■ **Work to complete**
In the answer, transcribe exactly the lines from the beginning of the material through the line holding "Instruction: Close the", and skip every picture.

■ **Information shown**
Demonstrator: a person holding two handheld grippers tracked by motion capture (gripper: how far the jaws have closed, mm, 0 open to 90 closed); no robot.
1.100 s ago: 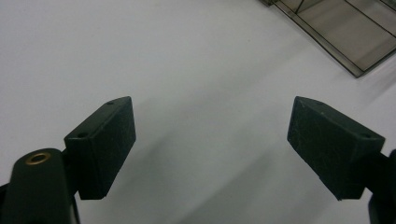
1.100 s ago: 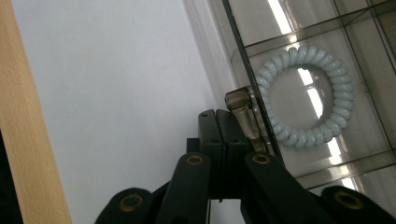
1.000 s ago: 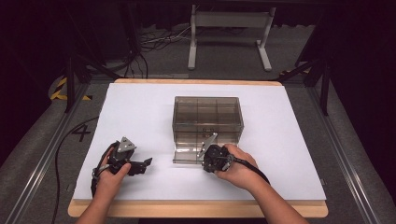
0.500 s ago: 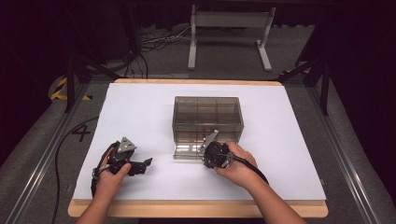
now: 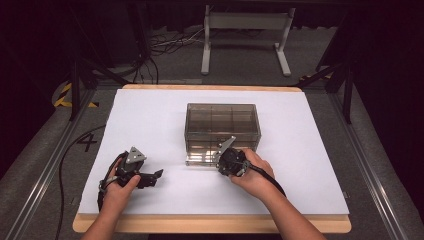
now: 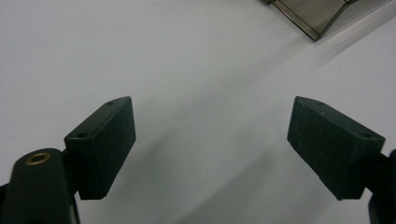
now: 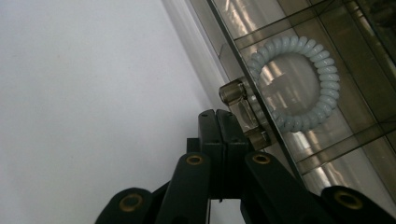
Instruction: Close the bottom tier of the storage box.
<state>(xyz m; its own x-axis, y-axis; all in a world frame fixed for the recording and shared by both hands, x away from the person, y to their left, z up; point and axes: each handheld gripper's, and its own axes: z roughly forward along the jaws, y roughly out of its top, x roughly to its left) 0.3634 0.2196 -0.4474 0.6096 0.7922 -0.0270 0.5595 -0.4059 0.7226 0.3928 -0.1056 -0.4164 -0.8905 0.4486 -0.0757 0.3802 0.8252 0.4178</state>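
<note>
Your left gripper (image 5: 156,176) rests low on the white table (image 5: 150,120) near its front left, well apart from the box. Its jaws stand wide apart with nothing between them; a corner of the box shows far off in the left gripper view.

A smoky clear box (image 5: 222,125) with inner compartments sits at the table's middle.

Your right gripper (image 5: 223,149) is at the box's front edge. Its jaws are pressed together, tips just beside a small clear latch (image 7: 243,114) on the box wall; whether they pinch it is unclear. A pale coiled hair tie (image 7: 294,84) lies inside one compartment, behind that wall.
</note>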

■ **Response area**
Demonstrator: a person holding two handheld grippers tracked by motion capture (gripper: how far the jaws have closed, mm, 0 open to 90 closed); no robot.
1.100 s ago: 
1.100 s ago: 
1.000 s ago: 
0.500 s ago: 
now: 
now: 
now: 
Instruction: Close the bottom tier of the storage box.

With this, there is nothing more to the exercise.